One week later, the team released a statement regarding his signing. Danny Ainge’s comments in that release made it clear that the team expected big things out of the veteran guard.
“Jason is one of the best sixth men in the NBA and his versatility in the backcourt is a great addition to our roster,” Ainge said.
Regardless of what many may think, Terry delivered a very solid season for the Celtics. Believe it or not, his 2012-13 campaign was actually better than his prior season in Dallas, where he became famous for his penchant of hitting big shots.
Terry finished the season as Boston’s fifth-leading scorer, with 10.1 points per game. That’s a steep drop from the 15.1 PPG he put up in 2011-12 with the Mavericks, but there was good reason for that drop. Terry wasn’t Boston’s second option on offense, as he often was with Dallas behind Dirk Nowitzki. That shift in roles, combined with nearly a five-minute drop in playing time a night, led to Terry taking far fewer shots than he had in the past and finishing with the lowest usage rate of his lengthy career.
Despite attempting an average of 5.0 fewer shots per game this season, Terry maintained the standard of efficiency that he has set over his career. In fact, in some areas, he became even better.

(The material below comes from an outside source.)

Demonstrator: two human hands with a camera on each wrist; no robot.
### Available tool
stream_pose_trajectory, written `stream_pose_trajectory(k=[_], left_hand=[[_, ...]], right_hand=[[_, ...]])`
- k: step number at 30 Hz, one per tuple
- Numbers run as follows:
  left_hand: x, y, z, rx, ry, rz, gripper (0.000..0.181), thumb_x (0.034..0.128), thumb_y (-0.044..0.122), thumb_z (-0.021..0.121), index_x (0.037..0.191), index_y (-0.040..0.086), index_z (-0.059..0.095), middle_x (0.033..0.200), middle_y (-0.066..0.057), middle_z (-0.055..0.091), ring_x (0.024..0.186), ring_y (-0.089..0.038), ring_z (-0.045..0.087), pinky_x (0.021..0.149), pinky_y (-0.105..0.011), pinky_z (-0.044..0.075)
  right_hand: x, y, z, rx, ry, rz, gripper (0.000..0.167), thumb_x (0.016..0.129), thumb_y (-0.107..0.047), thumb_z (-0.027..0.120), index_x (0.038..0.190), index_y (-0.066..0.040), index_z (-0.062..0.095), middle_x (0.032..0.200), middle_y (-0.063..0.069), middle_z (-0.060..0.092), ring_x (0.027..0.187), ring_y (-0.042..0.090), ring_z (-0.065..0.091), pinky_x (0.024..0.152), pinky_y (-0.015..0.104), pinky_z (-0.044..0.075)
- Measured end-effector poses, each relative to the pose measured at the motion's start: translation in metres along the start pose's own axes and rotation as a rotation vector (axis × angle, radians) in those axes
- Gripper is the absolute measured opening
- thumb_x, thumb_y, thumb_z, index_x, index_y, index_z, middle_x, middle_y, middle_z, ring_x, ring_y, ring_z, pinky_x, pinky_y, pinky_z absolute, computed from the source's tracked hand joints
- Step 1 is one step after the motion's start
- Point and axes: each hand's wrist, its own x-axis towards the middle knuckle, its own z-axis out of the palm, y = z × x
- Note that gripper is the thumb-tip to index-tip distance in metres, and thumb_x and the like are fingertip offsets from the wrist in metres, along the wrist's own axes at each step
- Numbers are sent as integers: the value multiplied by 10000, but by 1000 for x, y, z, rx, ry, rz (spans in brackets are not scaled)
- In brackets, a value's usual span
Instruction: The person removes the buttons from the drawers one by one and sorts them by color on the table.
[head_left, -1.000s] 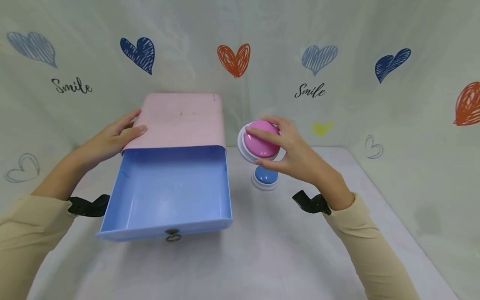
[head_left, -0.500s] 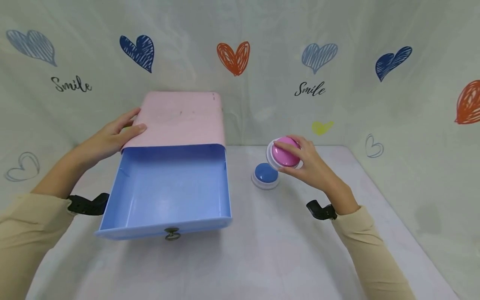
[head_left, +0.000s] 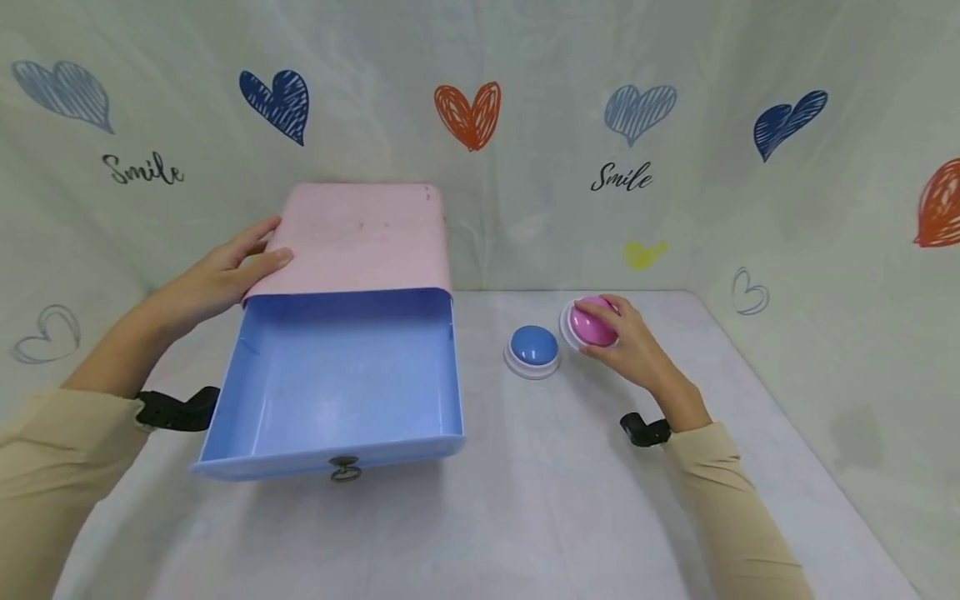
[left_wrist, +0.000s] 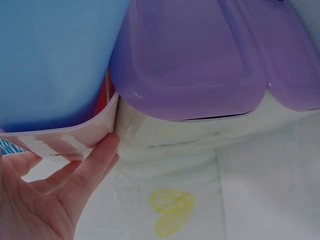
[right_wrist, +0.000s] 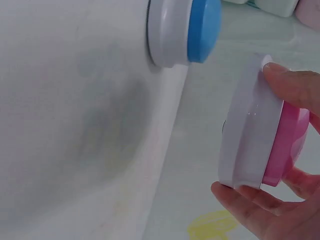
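In the head view, my left hand [head_left: 221, 271] lies against the left side of a pink-topped drawer cabinet [head_left: 356, 237]. Its thumb rests on the top and its fingers look mostly straight along the side. The cabinet's blue drawer [head_left: 345, 375] is pulled far out. My right hand [head_left: 637, 350] pinches a pink buzzer button [head_left: 595, 322] by its round white base. In the right wrist view that base [right_wrist: 247, 130] is tilted and apart from the table. A blue buzzer button [head_left: 534, 346] stands on the table just left of it.
A small metal ring pull [head_left: 345, 471] hangs on the blue drawer's front. Purple drawers [left_wrist: 195, 60] appear beside the blue one in the left wrist view. Behind the white table [head_left: 510, 508] hangs a pale curtain [head_left: 540, 50] printed with hearts.
My right hand has carried the pink buzzer button right and lower, from above the blue one to its right side. My left hand and the drawer cabinet stay put.
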Motion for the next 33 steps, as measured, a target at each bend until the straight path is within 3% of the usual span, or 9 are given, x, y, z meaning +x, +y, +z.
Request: stream_pose_trajectory(k=[9, 19, 33], left_hand=[[3, 0, 0, 3, -4, -3, 696, 981, 392, 367, 1497, 260, -81, 1540, -249, 37, 1277, -567, 264, 899, -711, 317], [1, 0, -1, 1, -2, 7, 697, 980, 397, 366, 1502, 240, -69, 1545, -234, 46, 1292, -561, 249, 907, -712, 306], [2, 0, 0, 4, -4, 1, 688, 981, 392, 365, 1501, 261, -65, 1543, -237, 46, 1288, -553, 255, 905, -719, 302]], right_hand=[[1, 20, 7, -2, -52, 119, 599, 818, -104, 690, 1366, -121, 448, 1414, 265, 264, 1241, 482, 346, 970, 593, 396], [4, 36, 15, -31, -162, 183, 618, 828, -126, 673, 1388, -110, 412, 1394, 304, 274, 1241, 492, 335, 992, 620, 352], [7, 35, 20, -67, -222, 287, 647, 855, -186, 657, 1430, -147, 361, 1425, 287, 251, 1256, 474, 339, 1012, 619, 330]])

Terry’s first season with Boston featured spikes in two key areas: points per touch and true shooting percentage. In essence, points per touch measures a player’s impact when he is involved in the result of an offensive play. It’s a marker of efficiency. True shooting percentage is a weighted statistic that measures a player’s shooting stroke based on different shot attempts (i.e. 3-pointers, 2-pointers and free throws).
This season was a great one for Terry when it came to true shooting percentage. His true shooting percentage of 56.6 percent was his highest mark since the 2008-09 season. He also finished the season with his highest adjusted field goal percentage (53.3 percent) since the 2007-08 season. Both of those marks were tops among Boston’s guards and perimeter-oriented forwards.
Terry is a shooter, so measuring his shooting efficiency is obviously important. Likewise, we’d be remiss not to track his scoring impact. Enter the points per touch (PPT) statistic.
Terry put up the fifth-highest number of his career in 2012-13 by scoring 1.015 PPT. That number is a drastic increase from his prior season in Dallas (0.950 PPT) and is well above his career average of 0.977 PPT. He hadn’t approached 1.015 PPT since the 2008-09 season, when he scored 1.033 PPT for the Mavs.
There’s more. We’ve all heard about how great Doc Rivers is at drawing up after-timeout plays (ATOs). Terry is a big reason why the Celtics were successful at executing those plays this season.
Of Boston’s players who attempted at least 10 shots this season following a timeout (which was the majority of the team), Terry led them all in effective field goal percentage, at 60.3 percent. No one, especially Rivers, will complain about that success rate.
On the surface, Terry’s season may not have seemed as strong as many would have liked. Delve deep into his season, however, and there is plenty of proof that he was even better than the guy who was in Dallas the previous few seasons.
Make no mistake about it: Jason Terry was Jason Terry this season. No matter how you dice it, he was the Celtics’ best shooter. That, combined with his phenomenal energy off of the bench, scores him this season’s Sixth Man of the Year award.